Mikko Hypponen, chief research officer at security provider F-Secure, believes that evidence is mounting that tech giant Microsoft may have been infiltrated by U.S. government operatives.
Hypponen's theory was prompted by a series of events surrounding the recently discovered "Flame" malware.
The W32.Flamer virus, also known as Flame, Flamer, and Skywiper, had initially been widely compared to the infamous Stuxnet and Duqu infections after being detected in high concentrations in Iran, and to a lesser extent in Israel, Palestine, Sudan, Syria, and several other nations.
New York Times' writer David Sanger recently published a piece detailing the U.S. government's development Stuxnet as a cyber weapon, and the leaking of the government's classified project subsequently spurred an official investigation by the Department of Justice.
Researchers at Kaspersky Lab noted that one of the primary modules used in Flame is identical to that of code found in their analysis of the Stuxnet virus. The code, used in the Resource 207 module that employs the Windows autorun feature, allows both pieces of malware to spread by way of removable USB memory sticks.
Kaspersky's analysis provided further confirmation that Stuxnet and Flame were authored by the same programmers, though there are indications they may have ultimately been developed by separate teams. These events lead Hypponen to see a pattern emerging.
“The announcement that links Flame to Stuxnet and the conclusive proof that Stuxnet was a US tool means that Flame is also linked to the US government,” said Hypponen.
Furthermore, the Flame malware was accompanied by a spoofed Microsoft Digital Certificate and utilized a spoofed Microsoft Windows update, which leads Hypponen to speculate that Microsoft may have been infiltrated by U.S. government operatives in order to successfully pull off the operation.

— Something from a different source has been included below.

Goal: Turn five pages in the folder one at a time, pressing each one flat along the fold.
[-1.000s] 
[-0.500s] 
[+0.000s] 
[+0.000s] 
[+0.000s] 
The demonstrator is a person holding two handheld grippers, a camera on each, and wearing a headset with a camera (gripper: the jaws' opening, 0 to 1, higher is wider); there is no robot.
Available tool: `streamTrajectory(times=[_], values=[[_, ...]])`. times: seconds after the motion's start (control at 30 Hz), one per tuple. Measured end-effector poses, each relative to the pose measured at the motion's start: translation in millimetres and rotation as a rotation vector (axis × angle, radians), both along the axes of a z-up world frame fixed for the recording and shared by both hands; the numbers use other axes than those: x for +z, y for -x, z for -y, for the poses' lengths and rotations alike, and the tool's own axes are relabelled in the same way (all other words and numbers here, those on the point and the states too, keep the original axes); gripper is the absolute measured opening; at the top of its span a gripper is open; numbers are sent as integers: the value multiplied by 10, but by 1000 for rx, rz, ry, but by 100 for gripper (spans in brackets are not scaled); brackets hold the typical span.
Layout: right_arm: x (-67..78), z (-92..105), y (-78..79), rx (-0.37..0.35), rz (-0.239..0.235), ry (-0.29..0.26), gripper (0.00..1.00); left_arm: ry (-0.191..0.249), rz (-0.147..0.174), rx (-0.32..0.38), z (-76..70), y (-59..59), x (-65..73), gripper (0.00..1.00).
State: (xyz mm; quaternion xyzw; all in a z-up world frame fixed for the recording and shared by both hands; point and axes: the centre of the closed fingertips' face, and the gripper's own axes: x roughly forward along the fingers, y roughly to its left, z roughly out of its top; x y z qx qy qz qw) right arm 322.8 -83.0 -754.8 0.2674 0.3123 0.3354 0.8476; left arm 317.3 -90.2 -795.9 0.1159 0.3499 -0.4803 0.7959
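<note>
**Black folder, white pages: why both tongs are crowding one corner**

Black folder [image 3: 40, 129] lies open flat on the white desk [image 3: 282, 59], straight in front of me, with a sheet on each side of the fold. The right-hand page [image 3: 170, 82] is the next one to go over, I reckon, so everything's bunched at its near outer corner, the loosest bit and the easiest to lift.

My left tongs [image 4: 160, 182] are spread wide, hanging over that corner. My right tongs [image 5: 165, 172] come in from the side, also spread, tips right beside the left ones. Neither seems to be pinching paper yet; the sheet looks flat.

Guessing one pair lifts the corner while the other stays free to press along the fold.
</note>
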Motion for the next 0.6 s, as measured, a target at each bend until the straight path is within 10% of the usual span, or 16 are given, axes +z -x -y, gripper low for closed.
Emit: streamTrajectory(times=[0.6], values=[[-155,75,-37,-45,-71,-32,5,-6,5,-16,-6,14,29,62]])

“They didn't hack Microsoft, no-one has broken into Microsoft, but by repurposing the certificate and modifying it with unknown hash collision technologies, and with the power of a supercomputer, they were able to start signing any program they wanted as if it was from Microsoft. If you combine that with the mechanism they were using to spoof MS Update server they had the crown jewels," Hypponen explained.
“This makes you think that this breach of Microsoft's update system was done by the Americans and most likely a US agency, someone like the NSA,” Hypponen postulated.
Like Duqu, Flame appears to be designed as an intelligence gathering tool rather than a method of payload delivery like Stuxnet, which targeted Siemens Programmable Logic Controllers (PLCs), and is thought to have caused severe damage to Iranian uranium enrichment facilities.
“It's plausible that if there is an operation under way and being run by a US intelligence agency it would make perfect sense for them to plant moles inside Microsoft to assist in pulling it off, just as they would in any other undercover operation. It's not certain, but it would be common sense to expect they would do that," Hypponen theorized.
Hypponen says that if there has indeed been insiders at Microsoft who assisted in manipulating the company's products to spread the Flame malware, that it was probably done without the company's knowledge or consent.
“I don't think Microsoft was in on it, that it was helping the US government and I don't believe that because it looks very bad for Microsoft. I find it very hard to believe that Microsoft's top management would have approved that,” Hypponen concluded.
Microsoft has not commented on Hypponen's statements.
“That must make Microsoft mad as hell that its most critical system, used by 900 million of its customers, was breached by fellow Americans,” said Hypponen.